When you Google “dining room table,” you’ll find many places to purchase a table, instructions on how to set a table, DIY lessons on how to decorate your holiday table, farm-to-table events, and loads of Pinterest boards, but what you don’t find is the everyday life of a table. The consistent breakfasts, the Sunday suppers, the long talks, the telling of stories, the food, ah, the food.
This simple, maybe even function-over-form, piece of furniture in our homes is all too often overlooked. In fact, there are trends that suggest people are eliminating the dining room all together. I’m guessing because they are a household on the go. Still, coming together at the table—whether it is for all of your meals, nightly dinner, or just the weekly Sunday supper—is a gift that we share with those with whom we share our homes everyday.
Growing up as the oldest of five children, my mother made sure we all knew how to properly set a table. There were rules around the table, too. There was to be no TV and no phone calls. We had to ask to be excused and we all had to help clean up. We were to sit together and share a meal and talk to one another.
My father was so particular about us sitting together that he had a huge round table made for my parents’ home. It is beautiful. It is made from Curly Maple with a lazy Susan to match.
My father is already threatening to have a bigger table built because he wants all the grandkids to be able to sit with us, too. While I appreciate his sentiments, there is a bit of a rite of passage to cross over from the kid’s table to the adult table.
The dinner table is where some of my very favorite memories of growing up originate, beginning with the year my parents announced that we were going to have another brother. My father awkwardly placed his arm around my mother and announced that we need to have a family meeting. They proceeded to share the good news. My two younger siblings were ecstatic. At fourteen I had just began to understand how it all works. Gross.
We were encouraged to invite friends for meals. It was a big deal when I invited my first high school boyfriend to come over for dinner. I remember my sister looked at my boyfriend and said, “Chris, you have little beads of water above your lip.” Clearly, he was sweating from nerves! He casually wiped his face with his napkin (cloth, of course, because it was a nice dinner as my mom would say). Two minutes later my sister looked up at him and said “Chris now you have water on your forehead.”
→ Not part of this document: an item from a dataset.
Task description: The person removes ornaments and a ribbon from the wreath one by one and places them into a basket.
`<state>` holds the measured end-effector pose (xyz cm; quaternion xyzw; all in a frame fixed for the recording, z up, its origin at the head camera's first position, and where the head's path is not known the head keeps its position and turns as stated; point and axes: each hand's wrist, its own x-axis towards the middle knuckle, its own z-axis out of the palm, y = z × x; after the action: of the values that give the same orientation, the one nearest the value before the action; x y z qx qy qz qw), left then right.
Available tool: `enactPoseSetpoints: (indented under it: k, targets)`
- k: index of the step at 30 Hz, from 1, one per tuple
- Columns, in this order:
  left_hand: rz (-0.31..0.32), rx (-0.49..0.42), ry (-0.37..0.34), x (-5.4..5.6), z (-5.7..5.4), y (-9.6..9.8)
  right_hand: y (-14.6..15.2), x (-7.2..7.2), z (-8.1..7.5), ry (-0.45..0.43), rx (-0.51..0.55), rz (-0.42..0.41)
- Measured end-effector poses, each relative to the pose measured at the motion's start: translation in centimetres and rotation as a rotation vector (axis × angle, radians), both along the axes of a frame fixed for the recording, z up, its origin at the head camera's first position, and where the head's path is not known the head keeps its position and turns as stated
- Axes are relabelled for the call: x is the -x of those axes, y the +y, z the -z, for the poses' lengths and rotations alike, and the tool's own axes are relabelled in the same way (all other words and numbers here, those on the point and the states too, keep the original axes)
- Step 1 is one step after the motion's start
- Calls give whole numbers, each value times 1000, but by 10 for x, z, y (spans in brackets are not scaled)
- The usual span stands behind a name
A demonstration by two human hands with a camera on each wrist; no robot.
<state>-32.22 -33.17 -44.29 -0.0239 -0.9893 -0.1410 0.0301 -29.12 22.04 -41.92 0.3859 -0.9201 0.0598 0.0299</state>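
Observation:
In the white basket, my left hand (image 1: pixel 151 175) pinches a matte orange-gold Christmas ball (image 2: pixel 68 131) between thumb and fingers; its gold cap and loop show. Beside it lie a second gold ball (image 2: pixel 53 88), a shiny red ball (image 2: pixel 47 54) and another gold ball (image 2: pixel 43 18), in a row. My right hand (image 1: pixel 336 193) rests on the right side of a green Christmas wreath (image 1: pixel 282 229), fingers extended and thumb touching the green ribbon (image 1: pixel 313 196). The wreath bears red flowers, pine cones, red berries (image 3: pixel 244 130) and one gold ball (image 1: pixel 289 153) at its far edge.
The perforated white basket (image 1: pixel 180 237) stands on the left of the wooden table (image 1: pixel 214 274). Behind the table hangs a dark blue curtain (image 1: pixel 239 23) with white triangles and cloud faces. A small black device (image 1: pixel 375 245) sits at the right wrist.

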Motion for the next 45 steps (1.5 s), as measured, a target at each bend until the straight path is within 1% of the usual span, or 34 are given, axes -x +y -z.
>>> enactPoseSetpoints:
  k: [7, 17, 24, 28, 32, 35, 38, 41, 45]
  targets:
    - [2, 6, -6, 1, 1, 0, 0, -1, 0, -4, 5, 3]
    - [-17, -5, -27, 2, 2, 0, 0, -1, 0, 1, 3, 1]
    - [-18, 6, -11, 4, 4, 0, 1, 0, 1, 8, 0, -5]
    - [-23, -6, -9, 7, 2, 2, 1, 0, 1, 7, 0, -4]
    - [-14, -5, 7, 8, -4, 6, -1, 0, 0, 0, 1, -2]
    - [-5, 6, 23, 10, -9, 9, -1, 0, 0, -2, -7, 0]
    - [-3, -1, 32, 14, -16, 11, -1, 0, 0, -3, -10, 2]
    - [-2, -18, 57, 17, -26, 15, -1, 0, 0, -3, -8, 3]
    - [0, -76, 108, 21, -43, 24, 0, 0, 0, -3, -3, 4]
I was mortified. I think my parents must have been dying on the inside trying to hold back the laughter. The meal went on and on like this, and is marked as one of the funniest dinners we have ever had. These memories shared at the dining room table over a homemade meal are the glue that holds us together today.
Today, we come together and still squeeze around the table for Sunday dinner. It is the place where we share our joys of coming babies and sorrows for the loss of people near to our hearts. All birthdays are celebrated with a dinner. My mother will make whatever you request. Cake follows the meal. Christmas, New Year’s Day, Saint Patrick’s Day, Easter, even the summer holidays, like Memorial Day and the Fourth of July, must be dinner. And, the table is there through it all.
My parents gave each of us a table. Heirlooms passed down from our grandparents and great grandparents, the first table my parents had when they were married, the special one found at a flea market. There might be no more important piece of furniture in a Hanley home than the dining room table.
The table has been a place where I have made lifelong friendships throughout the different places I called home. There are so many stories in my life that begin with, “We were at the table when . . .” and for this I have to thank my parents. They instilled in me that when you eat, you eat together, whether just two people or 20—and at a table. And, they are right. It is the best way to share a meal, build bridges, share memories, make friends, learn, laugh, and love.